Machine Learning Methods for Longitudinal Data with Python

Machine Learning Methods for Longitudinal Data with Python

Dates

6th-9th May 2025

Where

To foster international participation, this course will be held online

Topic: Machine learning for sequence data with time and causation

Course overview

This course will introduce methods and approaches to analyse data, chiefly longitudinal (sequence) data (repeated in time/space), when time and the cause-effect relationship matter. Time and causation pose specific challenges in all aspects of processing and analysis, from visualization to exploratory data analysis, to modelling and validation, to the interpretation of results.
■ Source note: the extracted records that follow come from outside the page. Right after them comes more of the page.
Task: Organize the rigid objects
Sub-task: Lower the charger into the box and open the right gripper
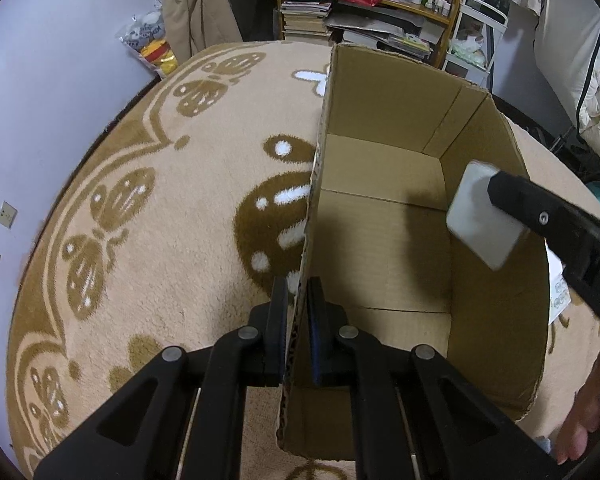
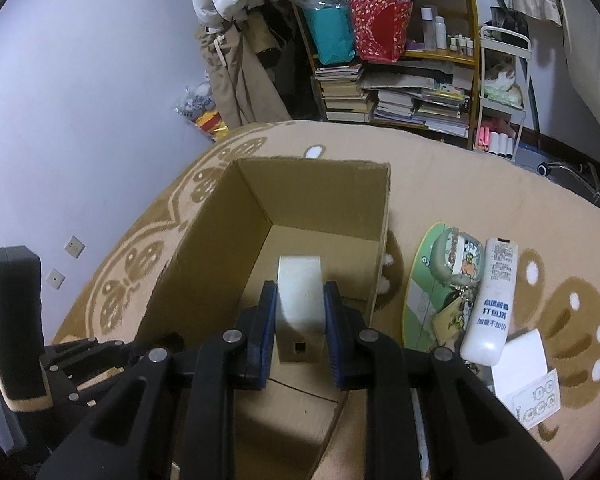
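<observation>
Clamped on the cardboard box (image 1: 380, 208) wall, the left gripper (image 1: 298, 300) steadies it, seemingly for loading. A white charger block (image 2: 300, 300) is pinched by the right gripper (image 2: 300, 312) over the box interior.

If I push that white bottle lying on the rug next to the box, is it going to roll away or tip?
The white bottle already lies on its side, so tipping seems unlikely. Its rounded body could roll sideways, though the plush rug would probably slow it, and the cartoon pouch close beside it may block it that way. Its smooth plastic looks stiff, perhaps slippery to pads.
</observation>
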Motion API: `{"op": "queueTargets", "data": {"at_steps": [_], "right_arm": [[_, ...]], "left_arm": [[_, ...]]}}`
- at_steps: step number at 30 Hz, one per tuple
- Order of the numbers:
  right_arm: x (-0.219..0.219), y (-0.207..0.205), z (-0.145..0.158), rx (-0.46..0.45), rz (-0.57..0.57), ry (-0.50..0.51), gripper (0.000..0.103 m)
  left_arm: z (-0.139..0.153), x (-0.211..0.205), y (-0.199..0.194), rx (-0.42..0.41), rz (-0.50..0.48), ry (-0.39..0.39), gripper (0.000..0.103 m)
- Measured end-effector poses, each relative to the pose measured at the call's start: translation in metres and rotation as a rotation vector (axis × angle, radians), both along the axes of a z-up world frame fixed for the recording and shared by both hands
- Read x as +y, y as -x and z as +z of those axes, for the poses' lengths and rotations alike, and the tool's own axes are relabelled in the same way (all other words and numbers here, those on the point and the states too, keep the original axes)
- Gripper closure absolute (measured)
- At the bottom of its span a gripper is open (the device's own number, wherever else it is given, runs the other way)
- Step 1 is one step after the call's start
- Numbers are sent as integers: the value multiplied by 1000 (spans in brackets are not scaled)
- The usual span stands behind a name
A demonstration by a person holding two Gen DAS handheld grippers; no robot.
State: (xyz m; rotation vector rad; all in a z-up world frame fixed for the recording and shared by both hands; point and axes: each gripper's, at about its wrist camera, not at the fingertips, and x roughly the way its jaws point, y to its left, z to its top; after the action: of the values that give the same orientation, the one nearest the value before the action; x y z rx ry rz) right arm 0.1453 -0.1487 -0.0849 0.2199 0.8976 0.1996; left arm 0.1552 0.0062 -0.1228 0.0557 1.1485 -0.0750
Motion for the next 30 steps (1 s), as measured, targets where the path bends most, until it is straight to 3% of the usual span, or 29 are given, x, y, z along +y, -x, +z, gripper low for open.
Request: {"op": "queueTargets", "data": {"at_steps": [30], "right_arm": [[8,7,-10,27,39,61,79]], "left_arm": [[9,-4,4,-53,-3,-10,95]]}}
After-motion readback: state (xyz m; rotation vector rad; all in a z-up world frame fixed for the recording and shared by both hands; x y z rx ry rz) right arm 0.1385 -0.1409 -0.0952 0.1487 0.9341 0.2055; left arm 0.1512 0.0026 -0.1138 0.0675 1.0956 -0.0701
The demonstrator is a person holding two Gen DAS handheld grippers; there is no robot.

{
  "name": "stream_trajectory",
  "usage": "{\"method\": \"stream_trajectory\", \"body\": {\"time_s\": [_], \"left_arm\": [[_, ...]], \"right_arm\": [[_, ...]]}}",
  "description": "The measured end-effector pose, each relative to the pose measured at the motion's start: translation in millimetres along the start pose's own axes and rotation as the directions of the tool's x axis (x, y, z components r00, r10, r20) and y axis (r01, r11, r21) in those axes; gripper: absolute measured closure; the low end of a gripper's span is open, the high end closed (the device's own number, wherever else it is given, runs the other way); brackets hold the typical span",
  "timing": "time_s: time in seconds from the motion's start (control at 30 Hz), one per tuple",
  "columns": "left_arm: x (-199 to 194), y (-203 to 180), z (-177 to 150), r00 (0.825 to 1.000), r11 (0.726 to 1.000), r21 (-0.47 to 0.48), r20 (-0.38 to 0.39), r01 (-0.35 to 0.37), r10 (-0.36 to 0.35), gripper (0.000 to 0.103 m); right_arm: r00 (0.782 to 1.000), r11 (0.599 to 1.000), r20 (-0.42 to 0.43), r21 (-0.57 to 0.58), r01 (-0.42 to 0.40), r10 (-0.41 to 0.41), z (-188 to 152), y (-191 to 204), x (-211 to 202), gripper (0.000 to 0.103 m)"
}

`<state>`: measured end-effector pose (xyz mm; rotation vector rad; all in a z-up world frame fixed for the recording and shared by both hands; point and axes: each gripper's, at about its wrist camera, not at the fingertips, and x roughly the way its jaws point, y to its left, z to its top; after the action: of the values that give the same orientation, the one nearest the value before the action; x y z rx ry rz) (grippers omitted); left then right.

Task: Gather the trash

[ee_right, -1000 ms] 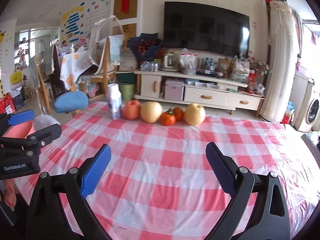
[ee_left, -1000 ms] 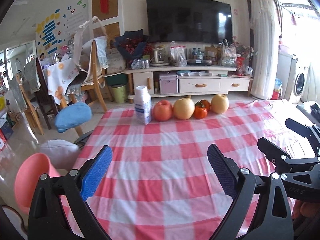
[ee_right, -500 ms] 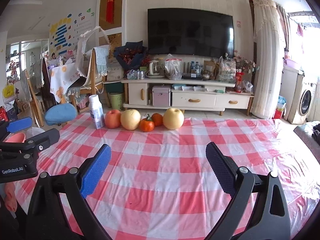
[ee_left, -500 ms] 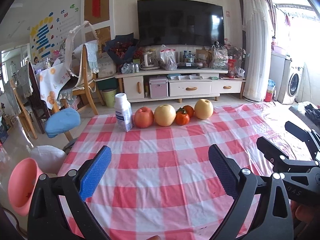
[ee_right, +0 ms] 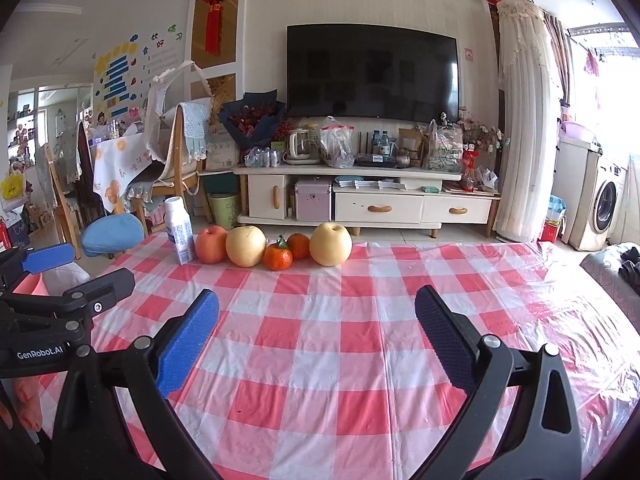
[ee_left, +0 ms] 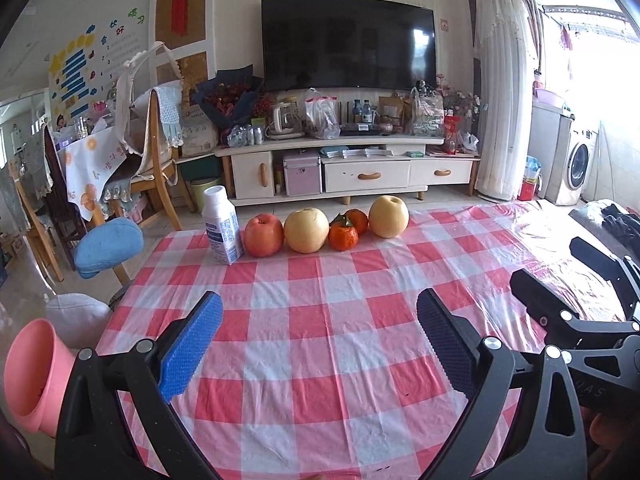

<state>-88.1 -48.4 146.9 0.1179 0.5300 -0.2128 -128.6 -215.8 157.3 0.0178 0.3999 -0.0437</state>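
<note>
**Both grippers released above the checked surface, bottle at the far edge**

Left gripper (ee_left: pixel 318 344) hangs over the near part of the surface (ee_left: pixel 344 344) with its jaws spread wide and nothing between them. Right gripper (ee_right: pixel 316 340) does the same beside it, jaws wide apart and holding nothing. Each shows in the other's view: the right one at the right rim of the left wrist view, the left one at the left rim of the right wrist view.

A red and white checked cloth covers the surface. Along its far edge stands a row of things, toward the far left corner. The white bottle (ee_left: pixel 221 225) with a blue label stands upright at the left end of the row. Just beside it sits a red apple (ee_left: pixel 264 235), then a yellow pear (ee_left: pixel 306 230), two small oranges (ee_left: pixel 343 237), and a second yellow pear (ee_left: pixel 388 216) at the right end.

Off the left edge, a pink bin (ee_left: pixel 30 372) stands low beside the surface, its mouth facing the camera. Beyond the far edge are a blue stool (ee_left: pixel 109 241) and a TV cabinet (ee_left: pixel 352 168).
</note>
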Motion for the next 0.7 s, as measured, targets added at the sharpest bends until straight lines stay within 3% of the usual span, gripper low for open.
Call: {"method": "stream_trajectory", "body": {"time_s": [0.7], "left_arm": [[18.2, 8.0, -8.4, 1.000, 1.000, 0.003, -0.020, 0.000, 0.000, 0.006]], "right_arm": [[0.998, 0.999, -0.051, -0.029, 0.020, -0.022, -10.3, 9.1, 16.3, 0.004]]}}
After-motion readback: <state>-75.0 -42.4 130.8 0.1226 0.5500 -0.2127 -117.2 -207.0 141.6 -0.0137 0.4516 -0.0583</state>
The course will outline the main challenges related to dealing with time and causation when analysing (sequence) data: first, this will be done briefly from the classical statistical perspective; then, more extensively, from the machine learning perspective. Time and causation need special attention also with the resolution of biases in the data and results: e.g. confounding, colliding and mediator bias, the disentangling of cause-effect relations. Specific areas that will be covered include modelling of sequence data, forecasting (prediction of time-series data), survival analysis, graph models, Bayesian networks, machine learning algorithms, epidemiology and gene-expression experiments.

Format

The course is structured in modules over four days. The first two days will mostly cover the basic concepts and the classical statistical perspective; the last two days will be devoted to the machine learning approach. Each day will include lectures with class discussions of key concepts and practical hands-on sessions with collaborative exercises where students will interact with the whole class and instructors to apply the acquired skills. After and during each exercise, results will be interpreted and discussed. At the end of the course, a quiz will be taken together to recap and highlight the most important concepts covered, and there will be room to discuss specific research problems and questions from participants.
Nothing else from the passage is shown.